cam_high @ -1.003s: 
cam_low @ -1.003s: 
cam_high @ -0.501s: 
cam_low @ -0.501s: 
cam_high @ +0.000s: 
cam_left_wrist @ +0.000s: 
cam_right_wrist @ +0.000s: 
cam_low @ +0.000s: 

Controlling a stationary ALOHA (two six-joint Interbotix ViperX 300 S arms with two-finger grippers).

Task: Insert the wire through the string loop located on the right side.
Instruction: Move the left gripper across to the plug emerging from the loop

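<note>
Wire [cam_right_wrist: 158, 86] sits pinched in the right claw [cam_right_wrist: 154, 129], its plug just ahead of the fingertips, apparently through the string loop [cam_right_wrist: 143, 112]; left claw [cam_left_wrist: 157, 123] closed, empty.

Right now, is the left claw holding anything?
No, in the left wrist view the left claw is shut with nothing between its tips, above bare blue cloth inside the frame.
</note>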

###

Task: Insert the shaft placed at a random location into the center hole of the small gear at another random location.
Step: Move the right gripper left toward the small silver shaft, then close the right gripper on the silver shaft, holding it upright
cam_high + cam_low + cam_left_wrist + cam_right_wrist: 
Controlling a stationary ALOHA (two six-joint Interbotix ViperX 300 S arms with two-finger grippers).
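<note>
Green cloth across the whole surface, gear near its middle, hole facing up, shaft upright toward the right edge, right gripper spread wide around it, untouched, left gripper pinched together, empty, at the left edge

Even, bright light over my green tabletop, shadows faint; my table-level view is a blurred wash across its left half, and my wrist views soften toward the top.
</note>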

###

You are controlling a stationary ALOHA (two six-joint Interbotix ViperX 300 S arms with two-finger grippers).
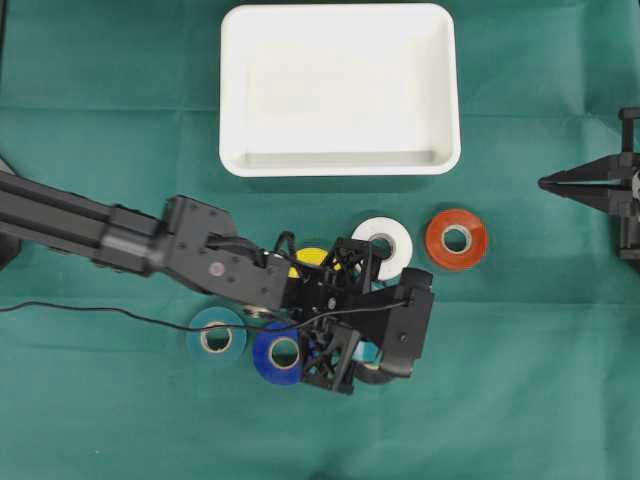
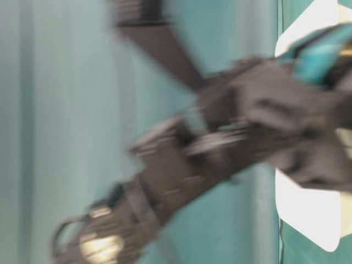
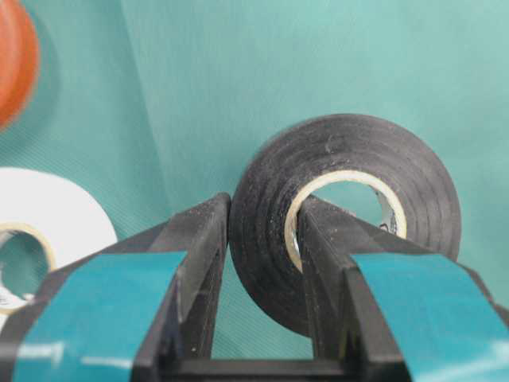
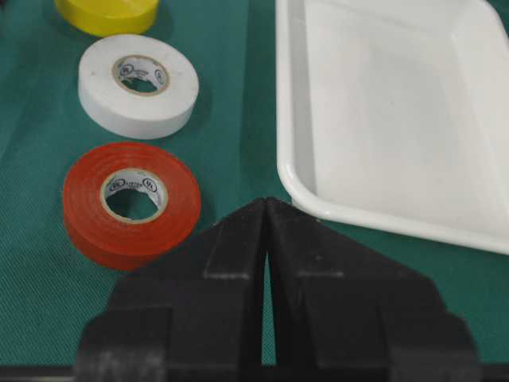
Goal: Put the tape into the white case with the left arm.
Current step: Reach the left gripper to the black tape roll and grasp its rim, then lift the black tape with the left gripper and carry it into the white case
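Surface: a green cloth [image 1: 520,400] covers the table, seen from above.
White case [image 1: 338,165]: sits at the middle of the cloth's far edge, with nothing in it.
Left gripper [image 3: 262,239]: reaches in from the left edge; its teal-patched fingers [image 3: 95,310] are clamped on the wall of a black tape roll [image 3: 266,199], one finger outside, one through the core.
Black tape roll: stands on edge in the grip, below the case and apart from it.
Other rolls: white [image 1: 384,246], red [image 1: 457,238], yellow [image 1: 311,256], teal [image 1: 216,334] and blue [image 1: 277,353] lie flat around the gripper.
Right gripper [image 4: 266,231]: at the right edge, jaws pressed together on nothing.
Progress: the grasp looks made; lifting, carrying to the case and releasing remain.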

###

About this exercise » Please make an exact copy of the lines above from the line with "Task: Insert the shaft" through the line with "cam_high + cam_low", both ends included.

Written answer »
Task: Insert the shaft placed at a random location into the center hole of the small gear at another random location.
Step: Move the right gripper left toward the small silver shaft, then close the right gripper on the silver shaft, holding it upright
cam_high + cam_low + cam_left_wrist + cam_right_wrist: 

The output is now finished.